Why no company is going to write their own browser from scratch nowadays? It seems like Opera had its own engine till 2013. Microsoft Edge was also based on its own engine until switching to Chromium in 2020.
Insane complexity
Modern browsers are among the most complex pieces of software in the world. For instance, Chromium, as for 2025, has about 46 million LOC. Browsers are not just HTML renderers - they include:
- CSS / layout engines.
- JavaScript engines (which are virtual machines with JIT compilers).
- Networking stacks.
- Sandboxing and process isolation.
- GPU acceleration.
- Accessibility layers.
Each of these is its own mini-operating system in terms of scope and difficulty.
Standards compliance is brutal
Web standards (HTML5, CSS, ECMAScript, etc.) are vast and constantly evolving. And just to imagine the insane size of the today's web standards' specs, here is a table:
Spec | Org | Approx. Pages |
---|---|---|
HTML Living Standard | WHATWG | ~900 pages |
CSS (all levels + modules) | W3C | ~4,000+ pages (across dozens of specs) |
ECMAScript (JS) | ECMA | ~900 pages (2023 edition) |
DOM Standard | WHATWG | ~400 pages |
Web APIs (Canvas, WebSockets, IndexedDB, etc.) | W3C/WHATWG | ~3,000+ pages total |
HTTP/1.1 + HTTP/2 + HTTP/3 | IETF | ~500 pages |
TLS 1.2 + 1.3 | IETF | ~300 pages |
Unicode | Unicode Consortium | ~2,000+ pages |
WebGL/WebGPU | Khronos | ~300-500 pages |
And that's being conservative. Supporting them all correctly and consistently requires:
- Interpreting specs that are sometimes ambiguous.
- Passing tens of thousands of automated tests (like the WPT suite).
- Falling short means websites won't work properly - and users blame your browser, not the sites.
Also, the web is filled with decades of quirks. To render sites the way users expect, you need to reproduce behaviors - even buggy ones - of existing engines (like Chrome's Blink). Even a giant like Microsoft ditched their own engine (EdgeHTML) and adopted Chromium because compatibility is a nightmare to get right.

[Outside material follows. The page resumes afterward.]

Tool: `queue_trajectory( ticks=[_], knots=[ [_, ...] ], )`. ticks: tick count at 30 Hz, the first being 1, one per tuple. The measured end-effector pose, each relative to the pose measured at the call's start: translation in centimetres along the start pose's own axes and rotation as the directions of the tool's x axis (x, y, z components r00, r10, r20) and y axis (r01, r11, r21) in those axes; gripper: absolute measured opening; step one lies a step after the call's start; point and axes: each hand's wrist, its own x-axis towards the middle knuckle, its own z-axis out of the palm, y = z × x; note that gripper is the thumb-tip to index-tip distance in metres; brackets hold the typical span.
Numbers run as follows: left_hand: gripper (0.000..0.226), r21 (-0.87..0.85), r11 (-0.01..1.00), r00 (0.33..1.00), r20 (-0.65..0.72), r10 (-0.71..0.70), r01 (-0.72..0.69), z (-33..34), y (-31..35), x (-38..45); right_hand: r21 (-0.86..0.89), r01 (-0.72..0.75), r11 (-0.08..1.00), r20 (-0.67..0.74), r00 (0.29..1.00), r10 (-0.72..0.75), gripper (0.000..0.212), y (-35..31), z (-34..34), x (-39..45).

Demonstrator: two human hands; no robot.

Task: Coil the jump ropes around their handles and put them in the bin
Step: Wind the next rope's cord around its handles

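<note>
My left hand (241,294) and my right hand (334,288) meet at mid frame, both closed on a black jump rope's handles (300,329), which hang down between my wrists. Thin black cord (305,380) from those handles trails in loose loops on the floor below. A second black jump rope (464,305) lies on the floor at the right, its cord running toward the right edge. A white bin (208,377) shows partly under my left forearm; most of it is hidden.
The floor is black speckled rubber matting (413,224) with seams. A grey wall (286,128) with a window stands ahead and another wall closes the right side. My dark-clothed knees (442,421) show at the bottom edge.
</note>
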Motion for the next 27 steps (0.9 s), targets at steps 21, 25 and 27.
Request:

So what does this mean for the web's future?
It's unlikely that we'll see a completely new browser in the foreseeable future. This creates an unpleasant situation where established browsers can enjoy monopoly (such as Chrome and Safari) despite web is supposed to be an open platform. But on the other hand, Chromium and Firefox are still open source, which makes things a bit easier. Also, on top of that, developers have fewer browser bugs to worry about.
Web developers have to care
However, if developers keep saying "just make it work in Chrome", then the incentive to support other engines dies. In order to help the web to stay a healthy, diverse and open platform as much as possible we must do this:
- Major platforms (like GitHub or Netflix) need to actively support and test on non-Chromium browsers.
- Dev tooling (e.g., browser testing, dev consoles) needs to improve parity and make cross-browser work easier.
- We as developers have to stop writing "only works in Chrome" code - or worse, blocking other browsers with user agent checks.